A Cautionary Tale
I'm sitting here, watching my 12 week old puppy for the last time before I take her back to the breeder. It breaks my heart to do it, she's an adorable dog, incredibly smart, and hasn't been a hassle at all compared to the horror stories I've heard (not a single accident housebreaking, took less than 36 hours I kid you not). I'm returning her for largely selfish reasons and because it's what I think will be best for the dog in the end. I don't want to get six months down the road and have to do the same after we've already bonded or even worse give her a terrible life because I can't dedicate the time necessary for her exercise and training. I wanted to post something here before leaving the site in hopes that my story might prevent a repeat with someone else. All the information here has been an incredible help and resource. I wish I could've seen through my own cloud of excitement to heed some of the advice posted by you wise owners.

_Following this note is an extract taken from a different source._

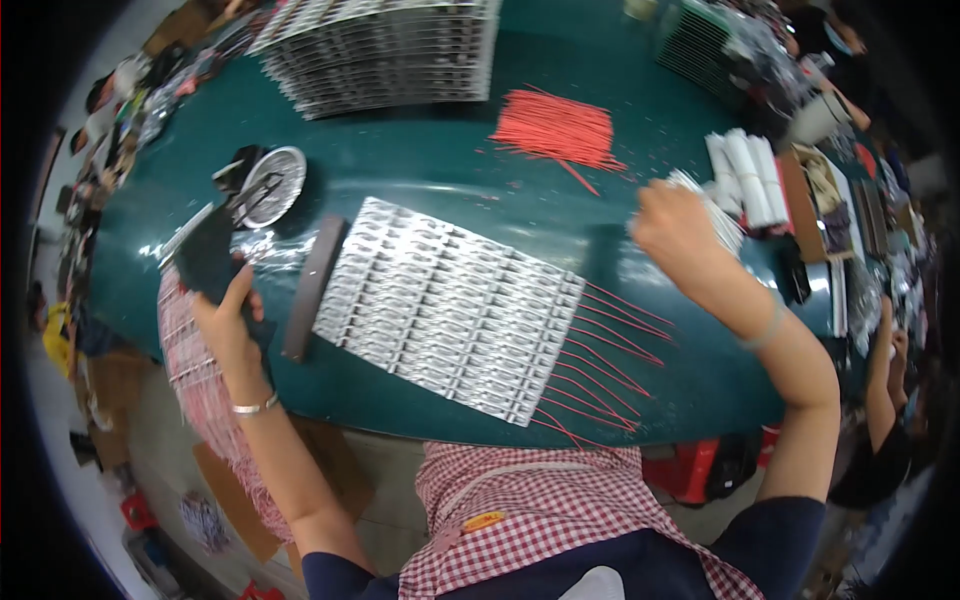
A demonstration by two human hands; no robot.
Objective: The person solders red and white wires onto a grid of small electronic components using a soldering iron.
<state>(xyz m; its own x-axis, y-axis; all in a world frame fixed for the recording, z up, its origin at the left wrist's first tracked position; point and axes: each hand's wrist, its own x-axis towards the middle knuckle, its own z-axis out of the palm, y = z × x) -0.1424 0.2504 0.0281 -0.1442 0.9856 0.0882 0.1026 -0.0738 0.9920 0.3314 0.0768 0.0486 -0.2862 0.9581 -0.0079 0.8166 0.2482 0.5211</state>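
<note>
A silvery panel (450,310) with rows of raised oval shapes lies slanted on the green table in front of me. Thin red wires (615,340) fan out from its right edge. My left hand (230,325) is closed around a dark, flat-looking thing (208,250) at the table's left side; its kind is unclear. Between that hand and the panel rests a brown-grey bar (312,290). Raised to the right, my right hand (675,225) is curled into a fist beside a bundle of white wires (722,222). Whatever its fingers may hold is hidden.
A tall stack of similar panels (385,65) stands at the back. Nearby lie a pile of red wires (555,125) and a round foil dish (275,188). Pink and white wires (205,370) hang over the left edge. White rolls (750,180) and a cardboard box (810,205) sit right.
</note>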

For the last several years I've wanted a GSD. I love dogs, I love playing with dogs, I love walking dogs, I always had dogs growing up. I did all my research, found a great breeder, moved to a house with a big yard, and got an absolutely beautiful puppy. The problem: I'd convinced myself of a lifestyle I'd fulfill with my dog instead of realizing the life I actually lead. My desire had clouded my better judgement and I really, really want to encourage any of you looking to examine yourself as objectively and fully as you can before leaping into adoption -- I don't want you to go through this inner turmoil of feeling like you're betraying a dog, knowing what you're doing will be best for the animal even though it's torture for you both.
I work from home, have expendable income, a big yard, and abundant free time. It'd appear, on the surface, that I have everything in alignment for raising a dog. In reality my work requires long stints (4-10hrs) of concentration, my yard is only good if I can spend time with the dog in it, and my free time is so sporadic that setting up a schedule for the dog is impossible (they need that structure). I'd convinced myself I could rearrange and juggle all of this to make it work because I wanted a dog so bad and I thought my desire could shine through all of that. It doesn't work that way. Don't be heartbroken like me. Be brutally honest with yourself.
Please, take a step back and really think again before you adopt. You might be like me and need to realize that being an owner isn't a good thing for you and it may never be. I'll continue to march through life alone, but at least I can do that knowing I won't be leaving a loving animal unfulfilled.